=== Begin Enclosure ===

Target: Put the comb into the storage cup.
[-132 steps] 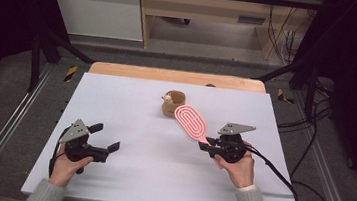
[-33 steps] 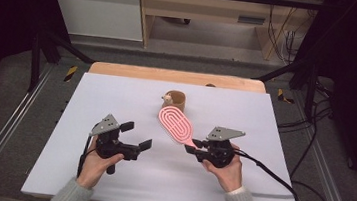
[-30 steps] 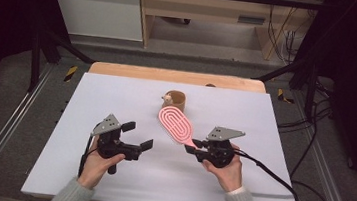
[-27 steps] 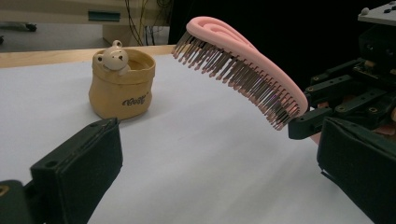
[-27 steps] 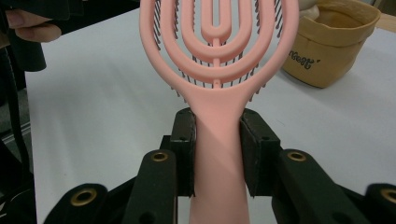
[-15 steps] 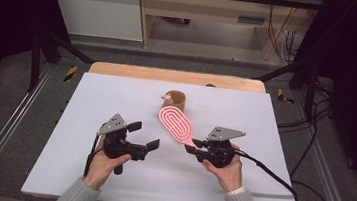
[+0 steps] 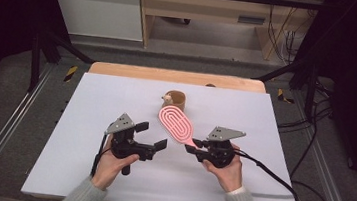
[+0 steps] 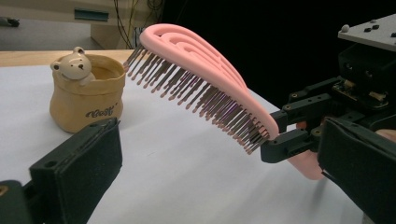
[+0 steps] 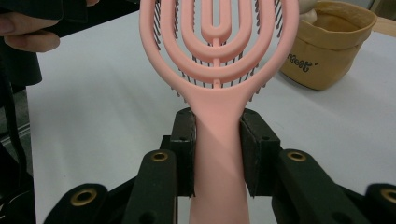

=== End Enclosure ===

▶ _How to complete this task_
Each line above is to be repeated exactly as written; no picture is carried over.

▶ _Task result_
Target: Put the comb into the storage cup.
[-132 steps] 
[-33 steps] 
[-30 steps] 
[-27 steps] 
[-27 steps] 
[-15 steps] 
[+0 steps] 
[+0 steps] 
[+0 steps] 

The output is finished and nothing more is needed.